Admission into the gurukula was not an easy process. A student had to convince his guru that he had the desire, the determination and the required intelligence to pursue the studies and had to serve him for years before he was admitted into the school and initiated into the subjects. Students in the gurukulas were subjected to rigorous discipline. They had to live in a very austere environment and practice yoga and meditation under the supervision of the master and also perform many menial jobs for the master's household. On specific occasions they had to undergo fasting as a necessary means of purification and mastery of the body and mind.
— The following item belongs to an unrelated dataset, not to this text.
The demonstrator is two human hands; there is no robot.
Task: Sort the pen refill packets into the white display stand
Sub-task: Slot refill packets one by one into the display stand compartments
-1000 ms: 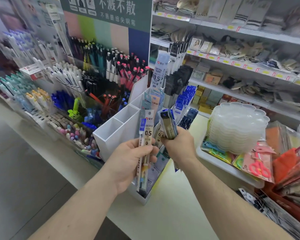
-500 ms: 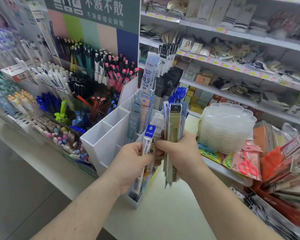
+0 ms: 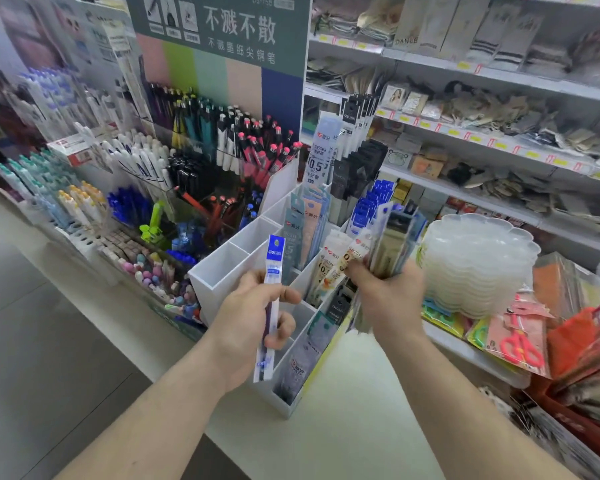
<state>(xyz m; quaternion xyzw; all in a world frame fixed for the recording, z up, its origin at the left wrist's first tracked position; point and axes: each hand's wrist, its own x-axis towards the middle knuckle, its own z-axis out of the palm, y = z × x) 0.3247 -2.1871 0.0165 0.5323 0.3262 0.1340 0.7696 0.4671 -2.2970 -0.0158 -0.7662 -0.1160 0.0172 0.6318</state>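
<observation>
Left hand [image 3: 248,327] grips one blue-headed Deli refill packet [image 3: 270,306] upright, fingers curled round it, in front of the white display stand [image 3: 222,275], over its near-left compartments. Stand's right-hand compartments already hold refill packets [image 3: 309,220]. Right hand [image 3: 387,296], at the stand's right edge, clutches a fanned bundle of refill packets [image 3: 392,240]. Right of the stand: stack of clear scalloped trays [image 3: 475,261].

a stationery shop: racks of pens [image 3: 201,161] at the left, price-tagged shelves [image 3: 465,133] of packaged goods at the upper right.
</observation>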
Sometimes if the Guru traveled to other places, the students accompanied him. Girls were not admitted to the Gurukulas. They were not even allowed to study like the boys. Ancient India had some educated women, like Maitreyi, wife of Yajnavalkya, who were generally related to some seers and sages or wives of some great kings. But it is doubtful if ordinary women in ancient India had any role other than performing household duties and procreation.

Lower caste people were not permitted to study any subject outside their occupation. In the early Rigvedic period, some gurus were broadminded enough to admit some low caste children as their students, as is evident from the story of Satyakama Jabala who was born to a free woman and Yajnavalkya who came from a very humble background. But the trend changed completely during the later Vedic period, so much so that even the mere act of hearing the Vedic hymns by low caste men was declared a sacrilege and great crime.

Ancient India had a number of universities and centers of education, where not one guru but several lived together and taught to groups of students different subjects. The emergence of Buddhism and the migration of gurus to towns and cities contributed to this new movement.

Hinduism emphasizes the importance of verification of truth through personal experience. It regards the external world as a great illusion, but does not discourage those who want to study it in order to realize the nature of external reality. In ancient India a number of subjects other than religion were taught to students as a part of their occupational study or even general study. These included subjects such as mathematics, medicine, metallurgy, magic, music, art of warfare, sculpting, temple building, commerce, pottery, weaving and so on. Since the occupations were based upon castes, children were initiated into the secrets of their traditional vocations from a very early age.

Hinduism recognizes the importance of knowledge in the spiritual progress of man, but at the same time it is wary of the fact that you cannot teach everything to every one. Knowledge should be imparted only to those who are interested, who are mentally disposed, who are qualified by virtue of their evolution or current knowledge and who knows the the true value of knowledge.